Metric Name | Description |
numRecordsIn (Counter) (Records) | The total number of input records since the source started. |
numRecordsInPerSecond (Meter) (Records/sec) | The input records per second |
numRecordsInErrors (Counter) | The total number of record that failed to consume, process or emit. |
numBytesIn (Counter) (Bytes) | The total number of input bytes since the source started. |
numBytesInPerSecond (Meter) (Bytes/sec) | The input bytes per second. |
sourceIdleTime (Gauge) (ms) | The time in milliseconds that the source has not processed any record. sourceIdleTime = CurrentTime - LastRecordProcessTime |
currentFetchEventTimeLag (Guage) (ms) | The time in milliseconds from the record event timestamp to the timestamp Flink fetched the record. currentFetchEventTimeLag = FetchTime - EventTime Per minute average value will be reported. |
currentEmitEventTimeLag (Guage) (ms) | The time in milliseconds from the record event timestamp to the timestamp the record is emitted by (leaves)the source connector. currentEmitEventTimeLag = EmitTime - EventTime Per minute average value will be reported. |
numSqsDelectionsFailed (Counter) | Total number of records that the application failed to delete after consumption from SQS. |
Logs
We will be incorporating the necessary logging into the system to capture warnings and errors encountered by the AWS SQS source connector.
Compatibility, Deprecation, and Migration Plan
This connector is compatible with Amazon SQS. As this is a new addition to the Flink connectors set, there are no compatibility, deprecation, or migration requirements related to this FLIP.
Test Plan
We will be adding a wide variety of documentation and testing focused on:
- Unit tests
- Docker-based integration testing using Testcontainers
- End-to-end integration tests that will poll a functioning live Amazon SQS service (these tests will require valid credentials to the SQS service as a prerequisite).
Future Extension
This FLIP is a work in progress for adding vast support of features for SQS customers.
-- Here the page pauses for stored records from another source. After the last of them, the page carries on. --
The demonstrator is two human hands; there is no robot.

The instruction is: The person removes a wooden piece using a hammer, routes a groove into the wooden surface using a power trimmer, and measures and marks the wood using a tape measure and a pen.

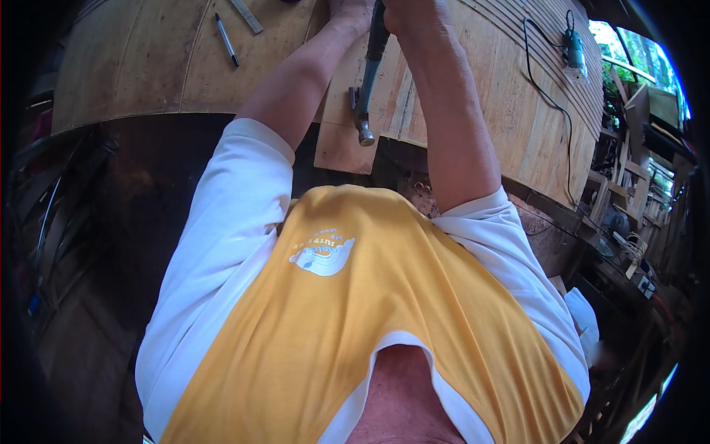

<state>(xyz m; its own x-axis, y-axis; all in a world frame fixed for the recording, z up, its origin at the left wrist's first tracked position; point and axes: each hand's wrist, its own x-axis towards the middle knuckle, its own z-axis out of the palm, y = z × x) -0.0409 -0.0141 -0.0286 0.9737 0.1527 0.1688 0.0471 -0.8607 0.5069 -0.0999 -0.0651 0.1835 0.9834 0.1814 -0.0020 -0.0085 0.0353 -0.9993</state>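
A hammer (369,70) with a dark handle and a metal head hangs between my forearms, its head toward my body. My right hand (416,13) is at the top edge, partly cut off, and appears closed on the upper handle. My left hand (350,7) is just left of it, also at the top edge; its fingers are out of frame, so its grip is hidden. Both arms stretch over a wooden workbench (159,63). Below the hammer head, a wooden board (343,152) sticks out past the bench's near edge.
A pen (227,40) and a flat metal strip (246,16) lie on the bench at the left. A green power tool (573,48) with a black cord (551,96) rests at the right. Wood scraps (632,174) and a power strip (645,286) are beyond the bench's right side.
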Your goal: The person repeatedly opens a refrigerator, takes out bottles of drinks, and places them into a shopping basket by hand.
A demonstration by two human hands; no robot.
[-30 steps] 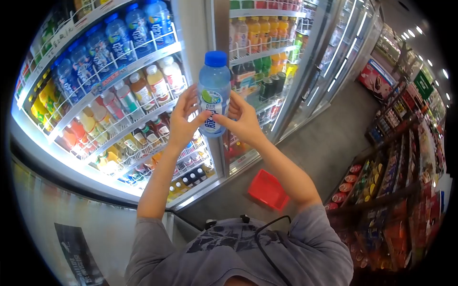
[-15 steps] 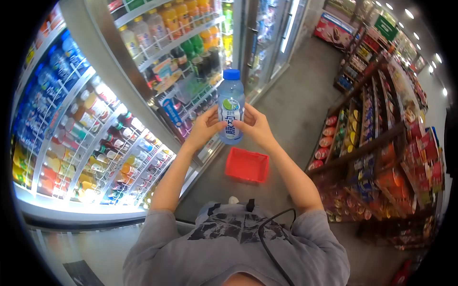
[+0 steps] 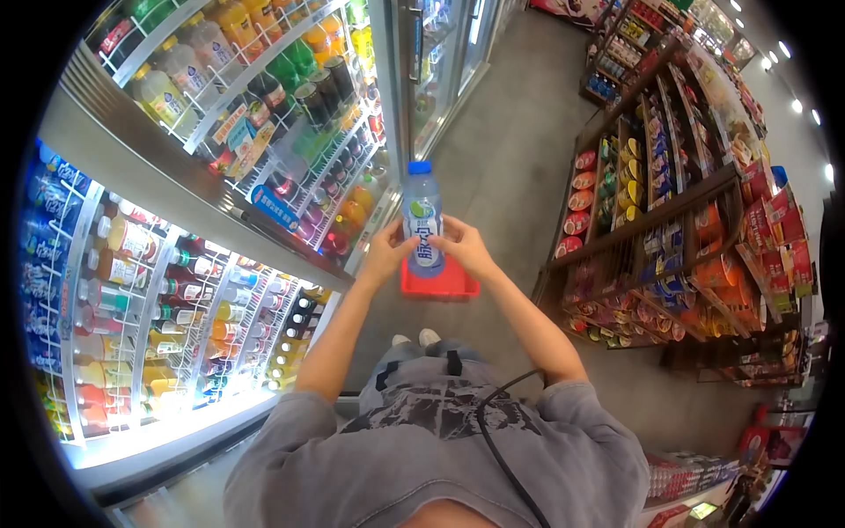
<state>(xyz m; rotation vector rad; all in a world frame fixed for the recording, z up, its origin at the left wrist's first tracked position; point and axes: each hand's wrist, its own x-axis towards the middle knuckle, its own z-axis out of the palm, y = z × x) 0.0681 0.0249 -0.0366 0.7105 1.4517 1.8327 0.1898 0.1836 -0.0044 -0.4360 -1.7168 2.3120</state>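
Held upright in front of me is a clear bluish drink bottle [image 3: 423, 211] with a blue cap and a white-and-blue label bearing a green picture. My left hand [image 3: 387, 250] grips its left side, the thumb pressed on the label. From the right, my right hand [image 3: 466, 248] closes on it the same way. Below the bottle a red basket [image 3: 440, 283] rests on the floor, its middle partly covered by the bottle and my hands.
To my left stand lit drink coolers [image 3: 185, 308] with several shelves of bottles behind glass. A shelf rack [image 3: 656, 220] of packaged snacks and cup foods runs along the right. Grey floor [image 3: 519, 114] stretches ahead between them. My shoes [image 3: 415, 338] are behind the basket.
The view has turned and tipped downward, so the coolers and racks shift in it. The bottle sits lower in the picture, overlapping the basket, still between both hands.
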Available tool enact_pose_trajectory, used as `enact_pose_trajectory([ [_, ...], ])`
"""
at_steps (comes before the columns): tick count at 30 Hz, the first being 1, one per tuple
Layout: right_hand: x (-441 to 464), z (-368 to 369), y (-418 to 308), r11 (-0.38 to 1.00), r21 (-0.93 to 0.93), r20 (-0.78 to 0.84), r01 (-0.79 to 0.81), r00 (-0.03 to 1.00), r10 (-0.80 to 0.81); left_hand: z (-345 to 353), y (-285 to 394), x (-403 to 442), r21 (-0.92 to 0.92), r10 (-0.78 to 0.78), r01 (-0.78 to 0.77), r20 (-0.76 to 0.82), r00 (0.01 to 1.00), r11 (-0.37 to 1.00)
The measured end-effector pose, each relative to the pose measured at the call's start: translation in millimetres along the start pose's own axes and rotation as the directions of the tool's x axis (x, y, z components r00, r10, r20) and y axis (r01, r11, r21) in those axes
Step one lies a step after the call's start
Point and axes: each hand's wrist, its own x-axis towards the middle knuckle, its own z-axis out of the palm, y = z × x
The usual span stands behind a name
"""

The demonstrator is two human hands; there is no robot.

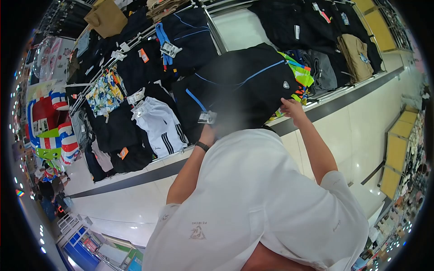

We plan to extend this FLIP in future with the support of following featue set.
- Support for AWS SQS FIFO queue.
- Support for exactly once semantics.
- Support for Table APIs.
Support for usecases like S3 files containing data in various formats, is downloaded based on the SQS message
Future enhancements will cover above areas and more.